Action item:
With nothing added or left out, output the listing that follows.

Data provided:
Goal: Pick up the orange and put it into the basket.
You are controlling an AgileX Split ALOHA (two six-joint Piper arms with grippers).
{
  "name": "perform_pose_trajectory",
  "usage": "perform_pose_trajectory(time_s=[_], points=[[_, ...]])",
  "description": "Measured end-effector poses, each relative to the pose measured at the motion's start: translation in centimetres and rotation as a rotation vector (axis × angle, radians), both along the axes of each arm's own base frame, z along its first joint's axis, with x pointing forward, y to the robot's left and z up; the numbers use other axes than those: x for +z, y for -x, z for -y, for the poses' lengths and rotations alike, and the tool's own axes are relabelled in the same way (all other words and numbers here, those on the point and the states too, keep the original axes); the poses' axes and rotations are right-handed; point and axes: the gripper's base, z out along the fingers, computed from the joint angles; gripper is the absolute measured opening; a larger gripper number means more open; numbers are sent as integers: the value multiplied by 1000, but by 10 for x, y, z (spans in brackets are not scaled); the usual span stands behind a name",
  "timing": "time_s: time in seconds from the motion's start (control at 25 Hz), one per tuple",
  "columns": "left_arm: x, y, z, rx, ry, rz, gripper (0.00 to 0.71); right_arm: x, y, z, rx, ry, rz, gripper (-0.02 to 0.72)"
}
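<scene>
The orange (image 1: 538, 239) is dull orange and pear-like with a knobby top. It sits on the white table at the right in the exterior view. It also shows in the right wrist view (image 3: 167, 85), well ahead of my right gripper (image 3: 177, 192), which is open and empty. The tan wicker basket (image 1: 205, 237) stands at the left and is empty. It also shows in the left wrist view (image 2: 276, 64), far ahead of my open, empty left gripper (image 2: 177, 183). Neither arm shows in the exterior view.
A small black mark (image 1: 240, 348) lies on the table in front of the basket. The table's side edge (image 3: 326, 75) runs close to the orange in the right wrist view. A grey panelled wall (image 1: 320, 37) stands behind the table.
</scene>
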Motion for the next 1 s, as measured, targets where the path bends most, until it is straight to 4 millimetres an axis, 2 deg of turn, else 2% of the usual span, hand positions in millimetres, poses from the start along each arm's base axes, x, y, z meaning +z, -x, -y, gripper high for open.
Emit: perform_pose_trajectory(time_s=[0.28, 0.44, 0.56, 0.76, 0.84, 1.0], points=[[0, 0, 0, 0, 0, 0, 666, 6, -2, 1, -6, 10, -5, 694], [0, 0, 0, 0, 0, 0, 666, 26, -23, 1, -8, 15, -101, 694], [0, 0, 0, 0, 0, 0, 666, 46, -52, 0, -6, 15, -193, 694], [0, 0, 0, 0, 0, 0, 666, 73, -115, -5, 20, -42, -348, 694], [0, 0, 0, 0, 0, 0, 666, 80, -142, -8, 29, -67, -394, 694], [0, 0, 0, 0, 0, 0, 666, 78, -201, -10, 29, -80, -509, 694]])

Exercise result:
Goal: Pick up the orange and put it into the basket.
You are controlling an AgileX Split ALOHA (two six-joint Piper arms with grippers).
{
  "name": "perform_pose_trajectory",
  "usage": "perform_pose_trajectory(time_s=[_], points=[[_, ...]])",
  "description": "Measured end-effector poses, each relative to the pose measured at the motion's start: translation in centimetres and rotation as a rotation vector (axis × angle, radians), both along the axes of each arm's own base frame, z along its first joint's axis, with x pointing forward, y to the robot's left and z up; the numbers use other axes than those: x for +z, y for -x, z for -y, for the poses' lengths and rotations alike, and the tool's own axes are relabelled in the same way (all other words and numbers here, those on the point and the states too, keep the original axes); the poses' axes and rotations are right-handed; point and axes: the gripper's base, z out along the fingers, computed from the joint angles; gripper is the absolute measured opening; a larger gripper number means more open; numbers are sent as integers: the value multiplied by 1000, but by 10 for x, y, z (spans in brackets are not scaled); the usual span stands behind a name",
  "timing": "time_s: time in seconds from the motion's start (control at 25 Hz), one per tuple",
  "columns": "left_arm: x, y, z, rx, ry, rz, gripper (0.00 to 0.71); right_arm: x, y, z, rx, ry, rz, gripper (-0.02 to 0.72)"
}
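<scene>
The orange (image 1: 538, 239) is dull orange and pear-like with a knobby top. It sits on the white table at the right in the exterior view. It also shows in the right wrist view (image 3: 167, 85), well ahead of my right gripper (image 3: 177, 192), which is open and empty. The tan wicker basket (image 1: 205, 237) stands at the left and is empty. It also shows in the left wrist view (image 2: 276, 64), far ahead of my open, empty left gripper (image 2: 177, 183). Neither arm shows in the exterior view.
A small black mark (image 1: 240, 348) lies on the table in front of the basket. The table's side edge (image 3: 326, 75) runs close to the orange in the right wrist view. A grey panelled wall (image 1: 320, 37) stands behind the table.
</scene>
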Motion for the next 1 s, as measured, targets where the path bends most, until it is straight to 4 millimetres an axis, 2 deg of turn, else 2% of the usual span, hand positions in millimetres, poses from the start along each arm's base axes, x, y, z meaning +z, -x, -y, gripper high for open.
Emit: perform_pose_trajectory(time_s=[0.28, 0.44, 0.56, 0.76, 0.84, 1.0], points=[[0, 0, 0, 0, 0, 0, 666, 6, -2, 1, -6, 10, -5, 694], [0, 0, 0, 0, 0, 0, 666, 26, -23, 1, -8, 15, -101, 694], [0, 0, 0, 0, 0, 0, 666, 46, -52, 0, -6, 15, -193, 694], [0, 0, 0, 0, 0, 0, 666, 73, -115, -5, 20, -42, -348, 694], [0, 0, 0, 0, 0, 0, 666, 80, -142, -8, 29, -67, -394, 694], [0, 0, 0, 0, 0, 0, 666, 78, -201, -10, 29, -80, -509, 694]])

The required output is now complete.